# AIM OF THE TASK
No line before the one containing "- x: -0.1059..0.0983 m" should appear; that line and all lines after it, through the end of the data, are to be set down exactly.

# DATA PROVIDED
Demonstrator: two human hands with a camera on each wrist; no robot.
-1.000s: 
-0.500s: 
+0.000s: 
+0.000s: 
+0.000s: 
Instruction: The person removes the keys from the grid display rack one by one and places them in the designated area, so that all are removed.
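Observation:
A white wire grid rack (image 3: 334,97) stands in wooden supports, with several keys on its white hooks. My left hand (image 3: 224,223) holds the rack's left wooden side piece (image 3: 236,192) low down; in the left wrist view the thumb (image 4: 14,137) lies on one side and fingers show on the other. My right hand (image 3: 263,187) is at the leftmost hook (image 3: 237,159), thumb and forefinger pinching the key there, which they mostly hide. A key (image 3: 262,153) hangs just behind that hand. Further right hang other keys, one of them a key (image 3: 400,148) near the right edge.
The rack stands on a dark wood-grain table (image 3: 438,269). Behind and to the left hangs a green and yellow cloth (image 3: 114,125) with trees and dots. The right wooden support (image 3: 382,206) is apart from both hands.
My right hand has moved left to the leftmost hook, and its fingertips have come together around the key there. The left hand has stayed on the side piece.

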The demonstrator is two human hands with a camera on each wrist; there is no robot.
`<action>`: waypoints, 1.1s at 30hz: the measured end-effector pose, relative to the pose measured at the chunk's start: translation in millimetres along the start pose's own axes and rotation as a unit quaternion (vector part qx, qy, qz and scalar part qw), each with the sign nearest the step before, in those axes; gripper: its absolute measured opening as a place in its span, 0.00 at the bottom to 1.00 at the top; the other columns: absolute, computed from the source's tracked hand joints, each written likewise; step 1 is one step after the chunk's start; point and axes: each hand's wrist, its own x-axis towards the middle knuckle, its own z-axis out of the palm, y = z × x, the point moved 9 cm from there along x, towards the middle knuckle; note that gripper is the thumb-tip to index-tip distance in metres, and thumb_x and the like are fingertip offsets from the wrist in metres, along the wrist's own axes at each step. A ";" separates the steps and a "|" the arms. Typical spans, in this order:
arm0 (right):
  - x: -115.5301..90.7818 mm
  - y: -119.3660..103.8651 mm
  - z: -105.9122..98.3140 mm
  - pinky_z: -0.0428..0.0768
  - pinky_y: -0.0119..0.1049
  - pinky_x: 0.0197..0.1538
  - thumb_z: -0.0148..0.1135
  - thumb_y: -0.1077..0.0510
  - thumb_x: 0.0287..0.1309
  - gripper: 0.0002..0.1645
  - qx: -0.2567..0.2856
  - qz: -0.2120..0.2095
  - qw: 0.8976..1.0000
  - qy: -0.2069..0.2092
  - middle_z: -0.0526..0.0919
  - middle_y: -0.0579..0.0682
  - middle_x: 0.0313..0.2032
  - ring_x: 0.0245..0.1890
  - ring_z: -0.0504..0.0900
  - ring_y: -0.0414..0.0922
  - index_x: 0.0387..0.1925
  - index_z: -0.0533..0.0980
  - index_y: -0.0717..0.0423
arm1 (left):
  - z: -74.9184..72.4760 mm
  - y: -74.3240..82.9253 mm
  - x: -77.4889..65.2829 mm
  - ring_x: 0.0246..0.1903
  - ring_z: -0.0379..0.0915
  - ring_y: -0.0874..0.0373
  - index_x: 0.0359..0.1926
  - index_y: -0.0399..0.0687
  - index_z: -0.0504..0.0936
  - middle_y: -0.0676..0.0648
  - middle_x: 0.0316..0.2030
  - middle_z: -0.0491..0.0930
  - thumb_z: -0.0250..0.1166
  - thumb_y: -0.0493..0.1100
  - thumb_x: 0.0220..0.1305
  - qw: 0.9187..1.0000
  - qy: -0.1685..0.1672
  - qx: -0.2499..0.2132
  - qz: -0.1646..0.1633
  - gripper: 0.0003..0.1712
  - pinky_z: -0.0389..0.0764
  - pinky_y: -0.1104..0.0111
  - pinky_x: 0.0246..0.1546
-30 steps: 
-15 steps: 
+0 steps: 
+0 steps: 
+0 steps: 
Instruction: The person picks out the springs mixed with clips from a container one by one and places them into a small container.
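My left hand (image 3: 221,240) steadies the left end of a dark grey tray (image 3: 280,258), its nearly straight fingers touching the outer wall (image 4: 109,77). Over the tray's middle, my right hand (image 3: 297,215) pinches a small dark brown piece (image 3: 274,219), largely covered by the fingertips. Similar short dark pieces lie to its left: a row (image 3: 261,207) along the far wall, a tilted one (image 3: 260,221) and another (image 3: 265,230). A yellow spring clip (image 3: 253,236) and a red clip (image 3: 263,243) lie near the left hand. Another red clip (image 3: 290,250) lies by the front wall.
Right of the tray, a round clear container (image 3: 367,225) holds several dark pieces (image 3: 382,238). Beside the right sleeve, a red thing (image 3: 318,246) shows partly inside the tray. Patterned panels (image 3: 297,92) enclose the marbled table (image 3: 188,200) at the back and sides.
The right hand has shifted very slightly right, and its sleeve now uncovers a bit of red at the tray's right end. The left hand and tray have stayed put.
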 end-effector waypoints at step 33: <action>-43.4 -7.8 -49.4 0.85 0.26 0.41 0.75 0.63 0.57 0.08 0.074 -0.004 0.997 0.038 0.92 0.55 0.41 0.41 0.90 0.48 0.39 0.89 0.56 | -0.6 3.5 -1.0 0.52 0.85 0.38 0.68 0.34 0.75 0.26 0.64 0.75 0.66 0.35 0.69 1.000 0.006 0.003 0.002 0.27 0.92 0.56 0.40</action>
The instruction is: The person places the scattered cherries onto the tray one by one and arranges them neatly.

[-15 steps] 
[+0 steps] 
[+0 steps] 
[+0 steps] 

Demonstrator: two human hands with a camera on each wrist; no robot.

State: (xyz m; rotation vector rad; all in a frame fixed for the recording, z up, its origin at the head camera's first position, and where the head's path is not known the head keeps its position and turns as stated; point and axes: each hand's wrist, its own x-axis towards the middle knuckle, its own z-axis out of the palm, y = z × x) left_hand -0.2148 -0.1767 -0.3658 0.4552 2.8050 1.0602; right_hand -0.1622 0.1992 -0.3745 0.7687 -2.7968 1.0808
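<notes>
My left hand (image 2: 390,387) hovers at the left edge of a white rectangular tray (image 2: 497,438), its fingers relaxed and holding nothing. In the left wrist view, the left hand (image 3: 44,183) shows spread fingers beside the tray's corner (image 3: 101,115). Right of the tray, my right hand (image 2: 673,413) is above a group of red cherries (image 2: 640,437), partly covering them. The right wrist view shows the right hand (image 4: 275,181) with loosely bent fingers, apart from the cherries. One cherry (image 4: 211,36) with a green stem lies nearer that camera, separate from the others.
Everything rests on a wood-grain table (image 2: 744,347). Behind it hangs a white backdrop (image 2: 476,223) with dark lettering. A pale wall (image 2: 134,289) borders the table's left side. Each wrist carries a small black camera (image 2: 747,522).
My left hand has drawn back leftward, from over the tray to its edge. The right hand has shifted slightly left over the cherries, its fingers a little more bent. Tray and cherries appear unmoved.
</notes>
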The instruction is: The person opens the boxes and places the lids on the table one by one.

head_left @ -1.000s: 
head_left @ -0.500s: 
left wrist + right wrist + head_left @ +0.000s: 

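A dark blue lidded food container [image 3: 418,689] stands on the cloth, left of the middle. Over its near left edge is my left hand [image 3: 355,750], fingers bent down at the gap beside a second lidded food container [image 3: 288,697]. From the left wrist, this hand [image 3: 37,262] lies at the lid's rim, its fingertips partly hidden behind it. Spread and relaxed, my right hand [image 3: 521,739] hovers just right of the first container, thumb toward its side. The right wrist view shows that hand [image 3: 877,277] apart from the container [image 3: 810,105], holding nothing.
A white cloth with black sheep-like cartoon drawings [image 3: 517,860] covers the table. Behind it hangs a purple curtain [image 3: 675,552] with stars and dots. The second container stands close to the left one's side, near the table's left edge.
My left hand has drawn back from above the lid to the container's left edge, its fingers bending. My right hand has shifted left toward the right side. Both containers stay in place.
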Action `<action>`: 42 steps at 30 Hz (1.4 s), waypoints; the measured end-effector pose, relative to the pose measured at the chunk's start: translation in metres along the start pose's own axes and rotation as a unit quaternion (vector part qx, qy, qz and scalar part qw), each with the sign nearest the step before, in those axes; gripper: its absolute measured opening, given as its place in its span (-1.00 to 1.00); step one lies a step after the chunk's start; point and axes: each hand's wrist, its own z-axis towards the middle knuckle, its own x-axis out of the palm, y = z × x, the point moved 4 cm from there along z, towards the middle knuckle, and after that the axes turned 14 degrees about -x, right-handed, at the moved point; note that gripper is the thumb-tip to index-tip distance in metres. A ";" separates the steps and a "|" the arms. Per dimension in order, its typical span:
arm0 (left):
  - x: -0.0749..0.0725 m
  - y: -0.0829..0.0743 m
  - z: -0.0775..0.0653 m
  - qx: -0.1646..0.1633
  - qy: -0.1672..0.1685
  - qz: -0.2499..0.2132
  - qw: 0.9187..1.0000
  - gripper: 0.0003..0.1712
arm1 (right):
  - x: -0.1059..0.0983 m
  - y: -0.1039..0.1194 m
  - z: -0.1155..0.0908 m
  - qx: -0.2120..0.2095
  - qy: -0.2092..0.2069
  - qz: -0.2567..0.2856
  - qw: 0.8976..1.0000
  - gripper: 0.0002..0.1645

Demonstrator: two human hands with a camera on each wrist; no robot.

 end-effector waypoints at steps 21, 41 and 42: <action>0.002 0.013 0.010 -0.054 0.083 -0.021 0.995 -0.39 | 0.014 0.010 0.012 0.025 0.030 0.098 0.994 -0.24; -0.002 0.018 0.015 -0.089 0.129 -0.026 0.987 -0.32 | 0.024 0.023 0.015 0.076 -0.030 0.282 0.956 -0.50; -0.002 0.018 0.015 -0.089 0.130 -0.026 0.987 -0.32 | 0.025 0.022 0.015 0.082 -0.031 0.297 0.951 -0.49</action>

# RESULT OF THE EXERCISE
  - x: -0.1059..0.0983 m
  - y: -0.1039..0.1194 m
  - z: -0.1155..0.0908 m
  - qx: -0.2120..0.2095
  - qy: -0.2092..0.2069
  - qz: -0.2567..0.2856
  - qw: 0.8976..1.0000
  - gripper: 0.0002..0.1645

Demonstrator: two human hands with a camera on each wrist; no robot.

 end-effector waypoints at steps 21, 41 and 42: <action>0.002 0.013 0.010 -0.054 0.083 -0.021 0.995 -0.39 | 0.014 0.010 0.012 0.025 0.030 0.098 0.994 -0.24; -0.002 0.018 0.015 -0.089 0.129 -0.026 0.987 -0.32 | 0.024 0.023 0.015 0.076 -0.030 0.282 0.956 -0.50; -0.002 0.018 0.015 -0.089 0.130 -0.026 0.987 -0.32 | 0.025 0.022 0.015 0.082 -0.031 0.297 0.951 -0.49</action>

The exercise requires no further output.